Wherever the string "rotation" appears in the entries below, return the line that holds it.

[DATASET Boundary: Start]

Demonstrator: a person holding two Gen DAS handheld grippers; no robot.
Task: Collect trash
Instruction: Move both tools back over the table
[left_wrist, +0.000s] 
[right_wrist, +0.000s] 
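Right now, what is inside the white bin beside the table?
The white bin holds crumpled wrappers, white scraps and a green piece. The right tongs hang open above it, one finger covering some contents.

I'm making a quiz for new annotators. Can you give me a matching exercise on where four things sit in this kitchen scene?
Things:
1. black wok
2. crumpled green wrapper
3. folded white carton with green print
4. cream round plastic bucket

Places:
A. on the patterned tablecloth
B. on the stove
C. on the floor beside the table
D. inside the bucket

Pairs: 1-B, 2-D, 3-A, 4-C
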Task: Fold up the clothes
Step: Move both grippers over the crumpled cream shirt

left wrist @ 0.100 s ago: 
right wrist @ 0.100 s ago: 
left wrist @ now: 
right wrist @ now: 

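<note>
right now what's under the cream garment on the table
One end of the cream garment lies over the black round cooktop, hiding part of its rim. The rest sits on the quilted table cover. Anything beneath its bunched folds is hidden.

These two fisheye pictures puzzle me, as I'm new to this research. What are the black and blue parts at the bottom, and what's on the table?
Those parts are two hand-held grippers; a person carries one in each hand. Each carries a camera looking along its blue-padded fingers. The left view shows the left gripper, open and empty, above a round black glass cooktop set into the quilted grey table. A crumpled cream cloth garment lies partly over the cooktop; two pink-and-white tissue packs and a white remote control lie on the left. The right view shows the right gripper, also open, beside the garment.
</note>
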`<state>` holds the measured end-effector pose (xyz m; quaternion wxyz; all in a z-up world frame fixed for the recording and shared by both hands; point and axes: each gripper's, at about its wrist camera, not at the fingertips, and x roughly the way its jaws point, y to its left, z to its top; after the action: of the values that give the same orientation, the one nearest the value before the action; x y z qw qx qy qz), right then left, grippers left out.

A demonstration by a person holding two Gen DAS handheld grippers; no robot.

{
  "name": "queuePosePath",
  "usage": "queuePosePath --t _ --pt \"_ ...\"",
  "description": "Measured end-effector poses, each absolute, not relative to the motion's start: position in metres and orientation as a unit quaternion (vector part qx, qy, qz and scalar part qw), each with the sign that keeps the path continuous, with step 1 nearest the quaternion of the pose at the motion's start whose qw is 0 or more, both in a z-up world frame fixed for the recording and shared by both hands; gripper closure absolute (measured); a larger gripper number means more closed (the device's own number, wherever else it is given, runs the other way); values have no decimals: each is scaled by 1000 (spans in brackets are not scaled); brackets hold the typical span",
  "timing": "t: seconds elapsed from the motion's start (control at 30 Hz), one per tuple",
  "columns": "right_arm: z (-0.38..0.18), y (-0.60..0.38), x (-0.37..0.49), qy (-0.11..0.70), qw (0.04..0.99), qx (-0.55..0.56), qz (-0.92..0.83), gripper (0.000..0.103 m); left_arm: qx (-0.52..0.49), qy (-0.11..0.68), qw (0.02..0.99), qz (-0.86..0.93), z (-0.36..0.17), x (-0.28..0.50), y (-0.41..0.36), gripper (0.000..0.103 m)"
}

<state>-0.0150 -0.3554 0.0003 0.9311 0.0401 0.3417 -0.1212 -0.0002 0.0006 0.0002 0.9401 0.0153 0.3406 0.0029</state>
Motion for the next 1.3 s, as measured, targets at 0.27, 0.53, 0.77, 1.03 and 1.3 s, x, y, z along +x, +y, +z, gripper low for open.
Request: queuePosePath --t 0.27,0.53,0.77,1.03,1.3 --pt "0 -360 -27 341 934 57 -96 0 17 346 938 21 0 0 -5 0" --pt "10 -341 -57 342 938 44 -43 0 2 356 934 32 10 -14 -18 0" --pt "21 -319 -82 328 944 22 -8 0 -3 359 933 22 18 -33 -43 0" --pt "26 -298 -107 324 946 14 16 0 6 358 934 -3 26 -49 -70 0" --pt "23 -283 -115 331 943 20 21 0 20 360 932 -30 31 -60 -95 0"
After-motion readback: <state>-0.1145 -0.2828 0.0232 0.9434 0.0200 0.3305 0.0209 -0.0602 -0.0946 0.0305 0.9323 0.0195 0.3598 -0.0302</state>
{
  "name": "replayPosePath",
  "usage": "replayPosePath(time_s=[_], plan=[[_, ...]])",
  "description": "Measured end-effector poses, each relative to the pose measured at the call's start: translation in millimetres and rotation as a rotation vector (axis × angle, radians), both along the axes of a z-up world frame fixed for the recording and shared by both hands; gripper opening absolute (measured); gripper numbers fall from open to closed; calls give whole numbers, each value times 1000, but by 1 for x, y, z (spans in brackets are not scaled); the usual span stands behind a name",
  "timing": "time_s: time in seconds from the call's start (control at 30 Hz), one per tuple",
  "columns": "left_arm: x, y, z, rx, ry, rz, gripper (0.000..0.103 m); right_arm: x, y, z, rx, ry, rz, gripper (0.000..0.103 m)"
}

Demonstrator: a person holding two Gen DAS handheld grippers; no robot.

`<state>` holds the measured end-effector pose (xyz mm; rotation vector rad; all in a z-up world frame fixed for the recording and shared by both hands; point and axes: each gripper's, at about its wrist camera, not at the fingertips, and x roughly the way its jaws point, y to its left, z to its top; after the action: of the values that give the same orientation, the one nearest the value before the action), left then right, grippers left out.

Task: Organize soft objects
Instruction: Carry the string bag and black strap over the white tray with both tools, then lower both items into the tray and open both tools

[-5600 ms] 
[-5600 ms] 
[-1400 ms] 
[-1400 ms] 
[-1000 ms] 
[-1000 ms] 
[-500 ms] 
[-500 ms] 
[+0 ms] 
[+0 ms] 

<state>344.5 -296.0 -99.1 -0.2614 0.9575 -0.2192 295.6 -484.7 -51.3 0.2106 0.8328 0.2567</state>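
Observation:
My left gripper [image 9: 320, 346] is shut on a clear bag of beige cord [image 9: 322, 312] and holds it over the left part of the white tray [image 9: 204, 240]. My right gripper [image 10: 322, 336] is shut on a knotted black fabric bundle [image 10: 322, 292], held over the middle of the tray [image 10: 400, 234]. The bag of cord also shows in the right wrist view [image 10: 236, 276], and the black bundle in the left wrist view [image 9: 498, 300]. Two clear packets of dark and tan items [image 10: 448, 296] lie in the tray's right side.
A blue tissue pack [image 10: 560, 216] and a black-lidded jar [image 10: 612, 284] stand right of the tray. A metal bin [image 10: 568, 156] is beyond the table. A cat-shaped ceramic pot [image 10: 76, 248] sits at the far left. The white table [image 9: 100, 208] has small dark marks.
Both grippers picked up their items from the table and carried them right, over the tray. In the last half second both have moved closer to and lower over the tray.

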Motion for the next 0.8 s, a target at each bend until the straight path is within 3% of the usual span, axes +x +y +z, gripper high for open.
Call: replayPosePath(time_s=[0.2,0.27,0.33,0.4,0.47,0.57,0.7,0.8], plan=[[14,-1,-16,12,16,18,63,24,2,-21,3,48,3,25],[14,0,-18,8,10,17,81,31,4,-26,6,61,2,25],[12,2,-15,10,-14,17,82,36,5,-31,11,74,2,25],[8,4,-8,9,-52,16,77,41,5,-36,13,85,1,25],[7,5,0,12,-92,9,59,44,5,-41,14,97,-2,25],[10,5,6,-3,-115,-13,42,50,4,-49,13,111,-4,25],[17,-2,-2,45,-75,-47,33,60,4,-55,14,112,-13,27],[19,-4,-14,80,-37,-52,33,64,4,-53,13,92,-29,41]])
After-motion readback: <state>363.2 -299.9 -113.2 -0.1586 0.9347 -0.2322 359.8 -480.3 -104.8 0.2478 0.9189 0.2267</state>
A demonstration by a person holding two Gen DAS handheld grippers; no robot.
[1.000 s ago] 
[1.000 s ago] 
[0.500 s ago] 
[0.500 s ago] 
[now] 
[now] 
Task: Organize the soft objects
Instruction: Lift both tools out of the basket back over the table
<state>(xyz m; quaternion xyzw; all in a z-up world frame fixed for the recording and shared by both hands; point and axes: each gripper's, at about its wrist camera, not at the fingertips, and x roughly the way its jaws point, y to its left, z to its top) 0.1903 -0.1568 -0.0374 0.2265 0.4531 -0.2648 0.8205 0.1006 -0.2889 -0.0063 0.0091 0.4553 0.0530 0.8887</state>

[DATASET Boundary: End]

SOLUTION BELOW.
  "description": "Measured end-effector poses, each relative to the pose measured at the call's start: translation in millimetres and rotation as a rotation vector (axis × angle, radians), both along the axes of a z-up world frame fixed for the recording and shared by both hands; gripper opening absolute (measured); gripper numbers fall from open to closed; calls give whole numbers, each value times 1000, but by 1 for x, y, z (spans in brackets are not scaled); the usual span stands behind a name",
`<state>` holds the measured end-effector pose (xyz mm; rotation vector rad; all in a z-up world frame fixed for the recording and shared by both hands; point and axes: each gripper's, at about its wrist camera, not at the fingertips, and x roughly the way its jaws point, y to its left, z to its top; after the action: of the values that give the same orientation, the one nearest the value before the action), left then right, grippers left out.

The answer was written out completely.